▶ **Your goal**: Reproduce the records below exactly from their first line through the line containing "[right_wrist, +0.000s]", omitting all pictures.

--------------------

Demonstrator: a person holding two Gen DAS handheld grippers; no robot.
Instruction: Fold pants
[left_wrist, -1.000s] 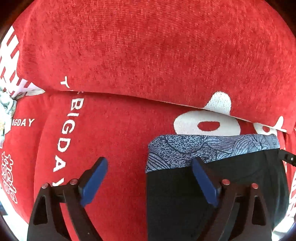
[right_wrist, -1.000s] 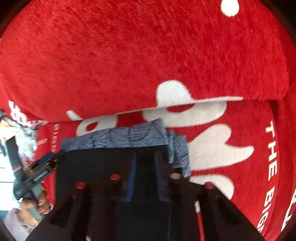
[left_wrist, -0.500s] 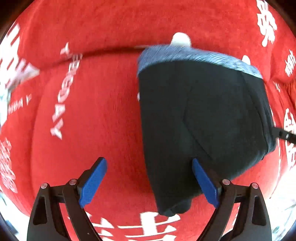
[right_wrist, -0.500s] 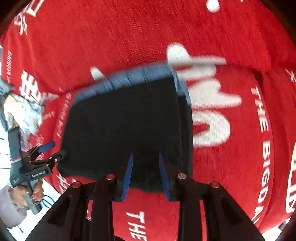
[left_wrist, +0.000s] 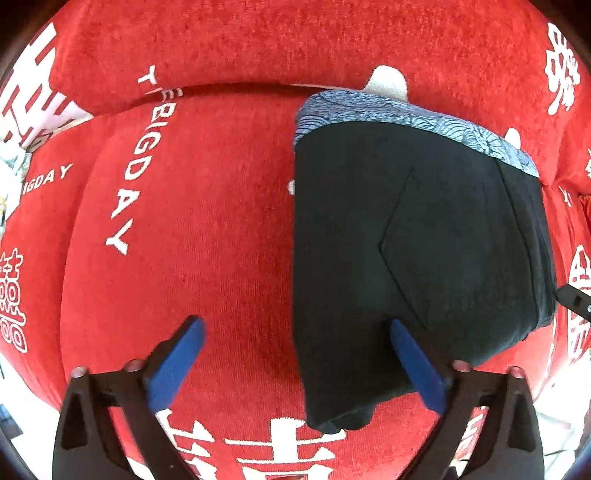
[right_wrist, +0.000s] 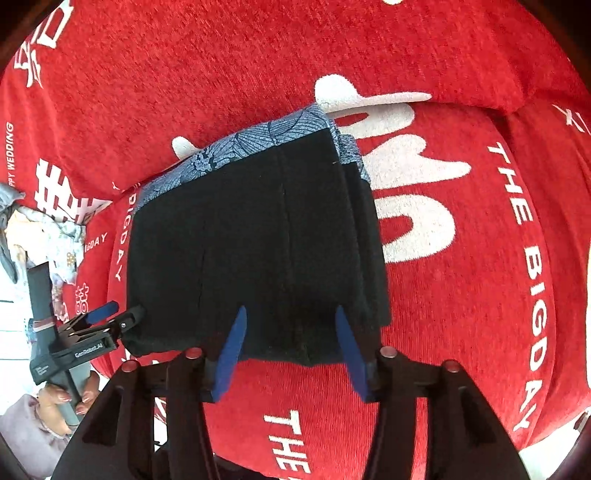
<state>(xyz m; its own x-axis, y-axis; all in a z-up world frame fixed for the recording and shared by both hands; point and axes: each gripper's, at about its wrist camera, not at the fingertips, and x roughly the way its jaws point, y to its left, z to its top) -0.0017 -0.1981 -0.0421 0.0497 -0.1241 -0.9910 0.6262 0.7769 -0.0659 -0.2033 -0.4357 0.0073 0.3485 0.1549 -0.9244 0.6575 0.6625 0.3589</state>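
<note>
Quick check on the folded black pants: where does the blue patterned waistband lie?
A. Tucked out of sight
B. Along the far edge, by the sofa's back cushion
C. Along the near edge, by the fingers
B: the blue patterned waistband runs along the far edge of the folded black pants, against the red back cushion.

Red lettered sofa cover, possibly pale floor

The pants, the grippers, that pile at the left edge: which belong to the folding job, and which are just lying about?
Job:
black pants, folded
left gripper, opening, empty
right gripper, opening, empty

Lying about:
red cover underneath
crumpled pale cloth
</note>
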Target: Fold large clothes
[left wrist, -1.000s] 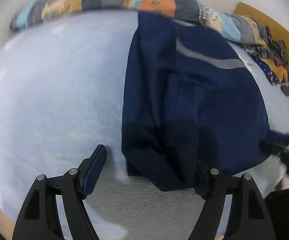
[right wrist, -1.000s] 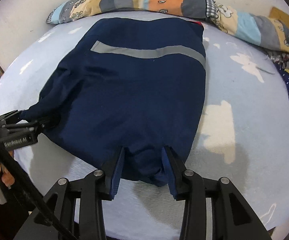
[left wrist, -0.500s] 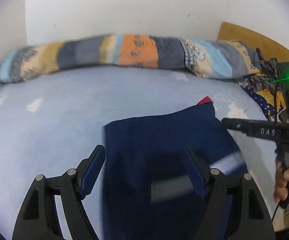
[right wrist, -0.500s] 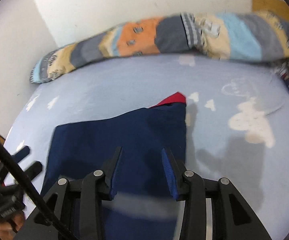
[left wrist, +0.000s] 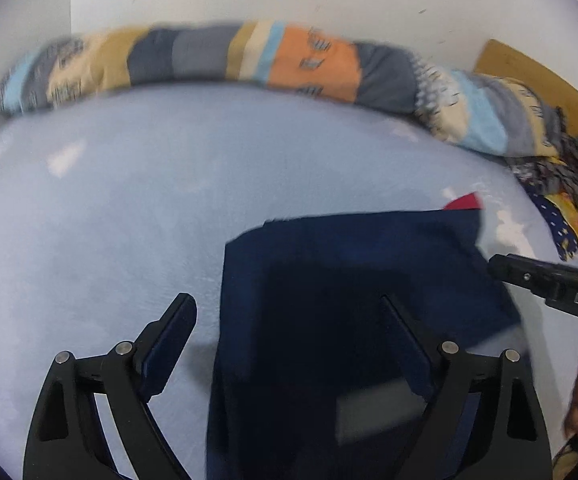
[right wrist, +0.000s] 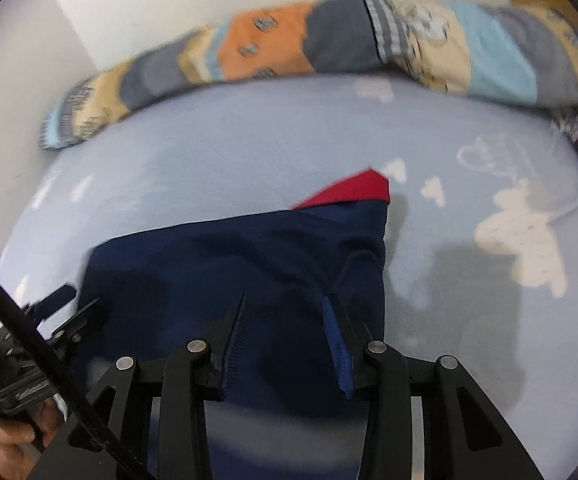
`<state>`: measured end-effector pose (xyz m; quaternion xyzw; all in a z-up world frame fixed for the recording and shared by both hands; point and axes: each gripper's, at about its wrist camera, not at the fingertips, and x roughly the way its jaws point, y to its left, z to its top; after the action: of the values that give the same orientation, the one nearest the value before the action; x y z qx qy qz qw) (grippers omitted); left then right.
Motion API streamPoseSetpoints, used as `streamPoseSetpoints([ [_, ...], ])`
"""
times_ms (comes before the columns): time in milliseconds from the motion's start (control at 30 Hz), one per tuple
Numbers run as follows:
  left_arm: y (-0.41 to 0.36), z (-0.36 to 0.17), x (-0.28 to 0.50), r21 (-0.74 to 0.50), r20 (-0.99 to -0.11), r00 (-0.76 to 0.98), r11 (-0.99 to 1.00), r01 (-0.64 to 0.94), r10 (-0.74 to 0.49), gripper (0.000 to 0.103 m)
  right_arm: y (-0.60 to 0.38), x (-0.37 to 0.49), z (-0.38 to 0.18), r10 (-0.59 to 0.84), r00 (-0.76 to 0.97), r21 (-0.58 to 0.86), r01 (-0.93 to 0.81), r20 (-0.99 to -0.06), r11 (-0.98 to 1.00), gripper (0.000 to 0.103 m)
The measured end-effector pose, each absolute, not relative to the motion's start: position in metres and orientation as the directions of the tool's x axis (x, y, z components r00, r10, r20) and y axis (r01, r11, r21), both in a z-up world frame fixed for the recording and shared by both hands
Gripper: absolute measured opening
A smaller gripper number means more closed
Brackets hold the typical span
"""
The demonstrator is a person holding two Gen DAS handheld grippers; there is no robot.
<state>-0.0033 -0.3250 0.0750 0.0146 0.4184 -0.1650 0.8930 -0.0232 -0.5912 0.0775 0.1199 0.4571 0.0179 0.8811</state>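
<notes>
We judge the fold half done: our right tongs (right wrist: 285, 344) grip the navy garment (right wrist: 249, 260) (seemingly doubled over), left tongs (left wrist: 289, 344) spread wide.

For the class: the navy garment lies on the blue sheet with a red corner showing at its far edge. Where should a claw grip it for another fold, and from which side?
Probably the far right corner of the navy garment, beside the red flap. Come in low from the right: that edge lies straight with bare sheet alongside, leaving room for a finger to slip under.
</notes>
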Motion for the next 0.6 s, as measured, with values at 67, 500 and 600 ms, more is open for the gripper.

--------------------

▶ **Answer for this exercise**:
Demonstrator: a person holding two Gen DAS handheld grippers; no robot.
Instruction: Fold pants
[left_wrist, -1.000s] 
[right_wrist, -1.000s] 
[left_wrist, -0.500s] 
[right_wrist, -0.500s] 
[left_wrist, +0.000s] 
[right_wrist, +0.000s] 

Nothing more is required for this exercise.